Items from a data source
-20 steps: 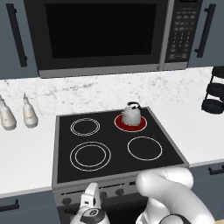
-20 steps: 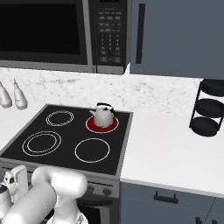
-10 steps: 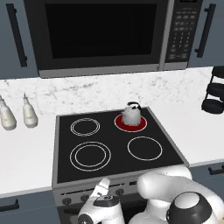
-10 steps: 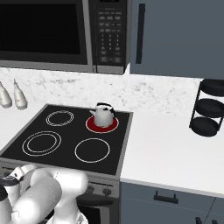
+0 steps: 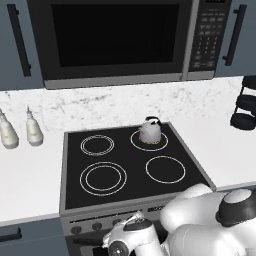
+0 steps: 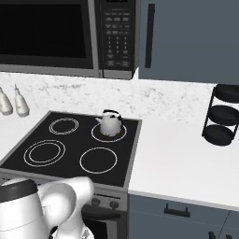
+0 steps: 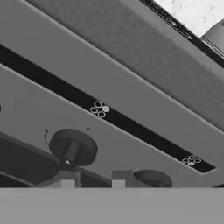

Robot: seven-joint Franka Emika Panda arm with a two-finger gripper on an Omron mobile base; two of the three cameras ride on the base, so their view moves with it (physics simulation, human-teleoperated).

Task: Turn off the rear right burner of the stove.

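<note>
Red glow has gone from the burner point(image 5: 149, 141) under the kettle point(image 5: 150, 130); gripper point(image 7: 92, 178), fingers apart, sits below the stove point(image 5: 75, 187) knobs point(image 7: 72, 147).

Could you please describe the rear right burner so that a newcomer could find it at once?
Under the microwave sits the black glass stove. The rear right burner is its back ring nearest the right counter, the one with a small kettle standing on it.
</note>
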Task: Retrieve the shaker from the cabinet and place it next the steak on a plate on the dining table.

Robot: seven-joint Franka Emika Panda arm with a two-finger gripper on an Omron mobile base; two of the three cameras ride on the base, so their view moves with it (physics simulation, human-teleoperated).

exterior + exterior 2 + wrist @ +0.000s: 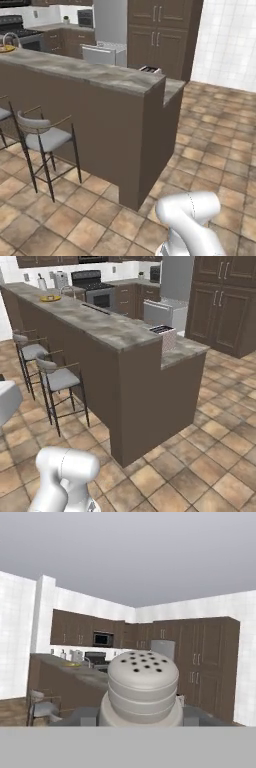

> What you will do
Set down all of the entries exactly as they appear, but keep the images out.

> Your response
-20 steps: 
-20 steps: 
-10 steps: 
-10 steps: 
+0 steps: 
+0 steps: 
+0 steps: 

Robot: seven-joint Franka Emika Panda arm with a two-finger gripper on an Omron mobile base; two of the three cameras ride on the base, so their view moves with it (physics simulation, human-teleoperated).

Task: Turn off the rear right burner of the stove.

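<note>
Red glow has gone from the burner point(image 5: 149, 141) under the kettle point(image 5: 150, 130); gripper point(image 7: 92, 178), fingers apart, sits below the stove point(image 5: 75, 187) knobs point(image 7: 72, 147).

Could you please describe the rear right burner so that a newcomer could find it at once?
Under the microwave sits the black glass stove. The rear right burner is its back ring nearest the right counter, the one with a small kettle standing on it.
</note>
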Task: Retrieve the shaker from the cabinet and place it next the steak on a plate on the dining table.

Robot: seven-joint Franka Emika Panda arm with a two-finger gripper on an Omron mobile base; two of the three cameras ride on the base, so their view moves with it (physics simulation, human-teleoperated).

exterior + exterior 2 + wrist @ +0.000s: 

This exercise requires no further answer.